Showing posts with label Pope Leo XIII. Show all posts
Showing posts with label Pope Leo XIII. Show all posts

Distributism, the State...

... and a long awaited for announcement!



... and a long awaited for opportunity!

Anarchism is a fools errand. It is all too unfortunate, then, that there happen to be so many fools running errands. One may understand (albeit with a smirk) how the unbeliever or Protestant could believe in a stateless society. But I find it rather strange when running across distributists who would envision a stateless society, or even the "night watchman" notion reminiscent to the likes of Utopians who apparently can't distinguish between liberty and license. How a distributist, advocating a political economy that best reflects the entirety of Catholic Social Teaching, can advocate such notion of the central government is truly remarkable. So remarkable, in fact, that I believe it to be an impossibility, or at least a most horrific inconsistency.

As I stated earlier, the anti-State mentality may very well fit into the non-Christian or even Protestant scheme of things. In fact, it would be quite natural for them to maintain such a position concerning the State. I say as much because it would be in no way inconsistent with their concepts of autonomy, be it radical individualism or ecclesiological relativism. 

Take the Protestant. He maintains both the notion of radical individualism (we see this most clearly in regards to hermeneutics) and ecclesiological autonomy. Left to himself and contractual religious bodies that have no hermeneutical authority or ecclesiastical jurisdiction over him without his consent, he is an island of sorts. The religious assembly he chooses to attend holds very little sway over his faith and practice, unless he willingly gives is assent. Otherwise, to the religious assembly next door we go!

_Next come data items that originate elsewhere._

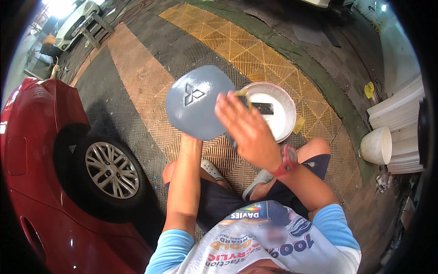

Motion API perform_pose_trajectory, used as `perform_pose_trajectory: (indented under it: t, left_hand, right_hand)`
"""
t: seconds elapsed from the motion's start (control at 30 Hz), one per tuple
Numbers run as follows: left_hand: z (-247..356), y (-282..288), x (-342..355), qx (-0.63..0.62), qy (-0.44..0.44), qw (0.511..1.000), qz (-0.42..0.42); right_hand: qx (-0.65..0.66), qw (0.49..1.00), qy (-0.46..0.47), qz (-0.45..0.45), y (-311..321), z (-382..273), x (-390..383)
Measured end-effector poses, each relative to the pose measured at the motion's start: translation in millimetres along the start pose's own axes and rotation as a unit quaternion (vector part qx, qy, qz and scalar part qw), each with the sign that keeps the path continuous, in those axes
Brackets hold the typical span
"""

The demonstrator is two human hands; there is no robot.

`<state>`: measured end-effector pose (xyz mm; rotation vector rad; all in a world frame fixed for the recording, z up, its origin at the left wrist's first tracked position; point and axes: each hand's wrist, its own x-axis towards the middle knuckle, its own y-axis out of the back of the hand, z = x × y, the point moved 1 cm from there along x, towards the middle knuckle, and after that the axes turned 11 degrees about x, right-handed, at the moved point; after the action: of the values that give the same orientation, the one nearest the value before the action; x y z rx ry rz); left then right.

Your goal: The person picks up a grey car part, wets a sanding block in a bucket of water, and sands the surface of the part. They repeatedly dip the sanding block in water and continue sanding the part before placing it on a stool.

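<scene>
My left hand (191,139) holds a rounded grey panel (194,118) with a raised dark emblem from underneath, its fingers hidden behind it. My right hand (239,128), fingers pressed together, is over the panel's right edge, on something dark and yellowish that I cannot make out. Just right of the panel, a round white basin (288,112) holds whitish liquid, with a dark oblong piece (264,108) in it, partly hidden by my right hand.
A red car (36,205) and wheel (112,169) flank me on the left. A white bucket (375,148) stands right, by pale ribbed material (394,114). A grey stand (93,29) and white car (73,25) are at back left, on patterned floor tiles (137,68).
</scene>
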<state>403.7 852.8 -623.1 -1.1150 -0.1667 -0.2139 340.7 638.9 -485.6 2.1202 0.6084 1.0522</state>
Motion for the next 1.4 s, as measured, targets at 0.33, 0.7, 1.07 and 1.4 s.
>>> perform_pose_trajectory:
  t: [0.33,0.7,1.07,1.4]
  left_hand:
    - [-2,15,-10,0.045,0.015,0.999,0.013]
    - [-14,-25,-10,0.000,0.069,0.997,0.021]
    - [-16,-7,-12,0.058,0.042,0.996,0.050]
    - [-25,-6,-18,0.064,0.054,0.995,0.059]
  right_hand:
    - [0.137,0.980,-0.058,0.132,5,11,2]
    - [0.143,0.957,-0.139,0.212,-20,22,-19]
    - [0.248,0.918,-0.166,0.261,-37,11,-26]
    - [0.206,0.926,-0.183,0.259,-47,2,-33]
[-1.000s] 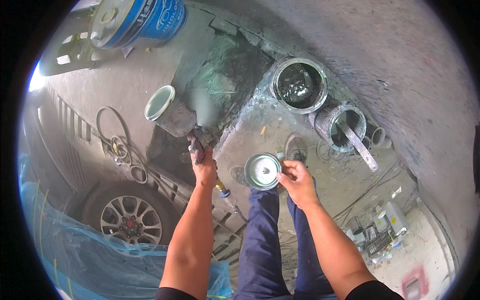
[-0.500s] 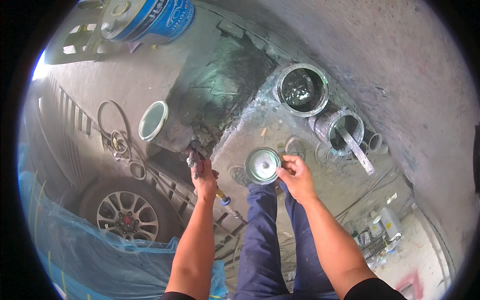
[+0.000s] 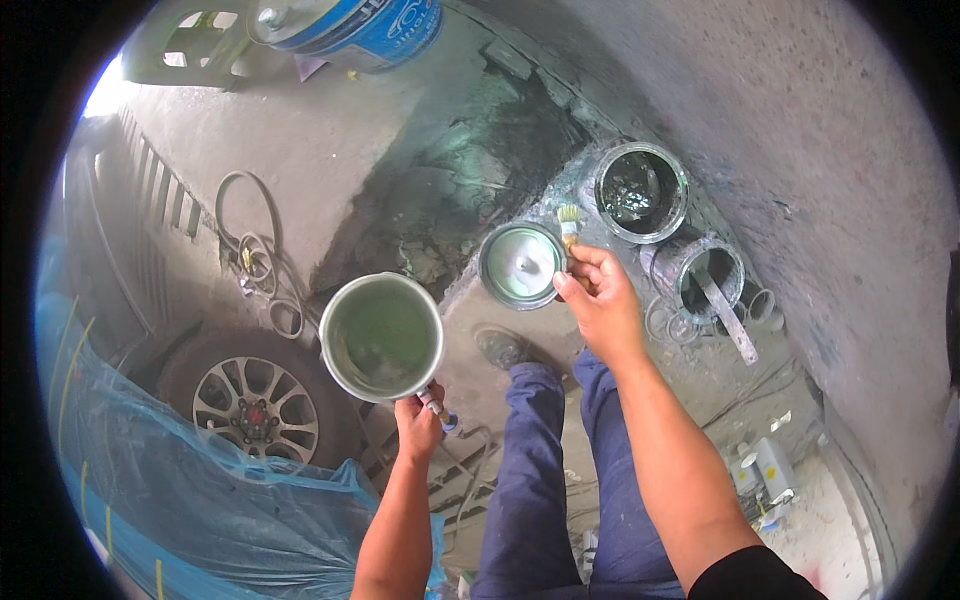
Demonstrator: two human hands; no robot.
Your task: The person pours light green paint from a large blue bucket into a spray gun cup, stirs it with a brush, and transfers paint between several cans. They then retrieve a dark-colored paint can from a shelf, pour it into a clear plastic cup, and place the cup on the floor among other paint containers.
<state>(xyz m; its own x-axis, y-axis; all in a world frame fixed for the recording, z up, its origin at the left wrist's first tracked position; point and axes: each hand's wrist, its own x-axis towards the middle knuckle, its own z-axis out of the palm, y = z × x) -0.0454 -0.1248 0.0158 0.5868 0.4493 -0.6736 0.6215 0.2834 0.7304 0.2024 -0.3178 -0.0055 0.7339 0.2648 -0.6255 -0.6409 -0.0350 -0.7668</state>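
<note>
Round metal cup (image 3: pixel 381 337), bristly brush (image 3: pixel 569 222)

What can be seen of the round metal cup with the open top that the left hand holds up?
The round metal cup is a grey, wide-mouthed vessel seen from above, its rim bright and its inner wall and floor coated in a pale greenish film. It is held roughly upright in the air, over the car wheel and grey floor, apart from the cans on the ledge. The left hand grips a part below its near edge; that part is mostly hidden, with a small blue bit showing.
</note>
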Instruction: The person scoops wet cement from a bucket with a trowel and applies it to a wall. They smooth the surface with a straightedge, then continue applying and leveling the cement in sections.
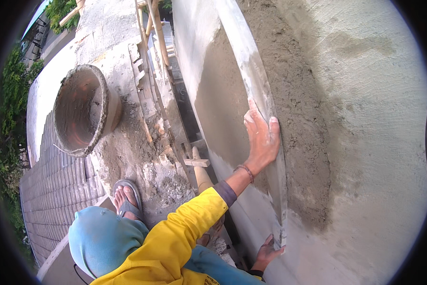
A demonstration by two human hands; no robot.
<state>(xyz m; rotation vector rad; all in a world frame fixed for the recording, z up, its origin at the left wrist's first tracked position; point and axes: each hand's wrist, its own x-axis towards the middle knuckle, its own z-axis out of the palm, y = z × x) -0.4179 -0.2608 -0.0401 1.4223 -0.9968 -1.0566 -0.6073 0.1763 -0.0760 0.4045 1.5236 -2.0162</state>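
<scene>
Long board [256, 71] held against wall [375, 118], dark patch of plaster [301, 128] alongside.
Left hand [262, 142] grips higher up, right hand [267, 254] near bottom end; crusted bucket [111, 116] off left.

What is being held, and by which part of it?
A long, pale, grey-smeared bar: left hand partway along, right hand at its lower end.

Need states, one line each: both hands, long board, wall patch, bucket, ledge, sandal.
Left hand: gripping board midway, thumb and fingers apart
Right hand: gripping board's lower end
Long board: held along the wall, smeared grey
Wall patch: darker, looks damp; rough right of board, smoother left
Bucket: open, rim crusted
Ledge: littered with rubble
Sandal: worn on a foot
</scene>
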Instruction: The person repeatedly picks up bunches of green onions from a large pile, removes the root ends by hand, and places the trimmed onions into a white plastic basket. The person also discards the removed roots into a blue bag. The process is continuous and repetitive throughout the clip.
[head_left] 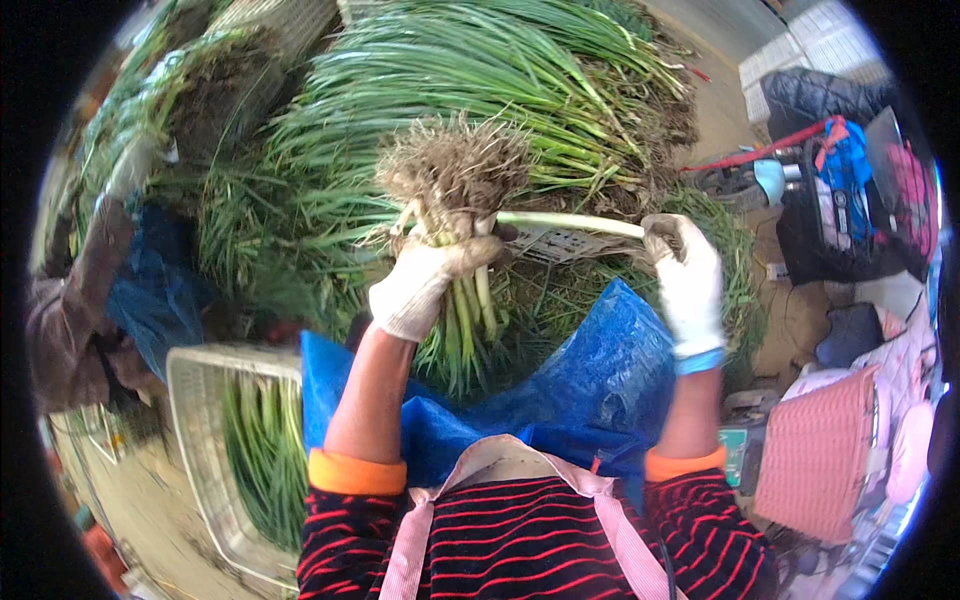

One sect's heresy is another sect's orthodoxy, and the origin of ecclesial (as well as civil) authority comes from the individual's personal consent. 

In much the same way, Distributists who ignore the Church's teaching concerning the origin of civil authority and proper role and functions of the State are playing pick-and-choose with the Magisterium. These folks have assumed the kind of autonomy that causes them to believe that they have the right to overlook or under-emphasize portions of Catholic Social Teaching that either bumps heads with Chesterbelloc and Co. or goes beyond select portions of encyclicals that cover details already dealt with, explicitly or implicitly, in Rerum Novarum. I mean, it is a given that distributists have a special love for the Magna Carta of Catholic Social Teaching. But what about Diuturnum, Graves de Communi Re, Immortale Dei, or even Sapientiae Christianae? Well, unfortunately, these are tough sells. 

Why not stick with Diuturnum, as this was the encyclical first mentioned in the above list. Not so ironically it deals with the origin of civil power. Pope Leo XIII lays out here a number of functions the state is responsible for, or at least has a hand in. Among these are public safety (1); to reign, to rule, and to decree justice (9); to govern the wills of individuals so as to make one will out of many and to impel them rightly and orderly to the common good (11); and to study the welfare of the people (26). To say that this description of the state, as taken from bits and pieces of Diuturnum, is a far cry from the kind of stateless society advocated by certain distributists would be as daring as declaring that Thomas Woods doesn't believe the Church has jurisdiction or competence in the realm of economics.

One could very well delve into other encyclicals which lay out still more functions and responsibilities of the state, but the list is rather extensive. This is especially true once we get to Blessed Pope John XXIII. A cursory glance of Mater et Magistra or Pacem in Terris would leave the reader curious as to whether the Church has more in common with culturally conservative, populist democrats than their culturally conservative republican counterparts. 

When push comes to shove, distributist are not bound in time to the writings of the early distributists or confined to the text of Rerum Novarum. It is their duty, as faithful Catholics wishing to embrace and live out the entirety of Catholic Social Teaching, to toss aside such anti-Catholic concepts as a stateless society or "night watchman" state, refusing to run errands for the fools any longer.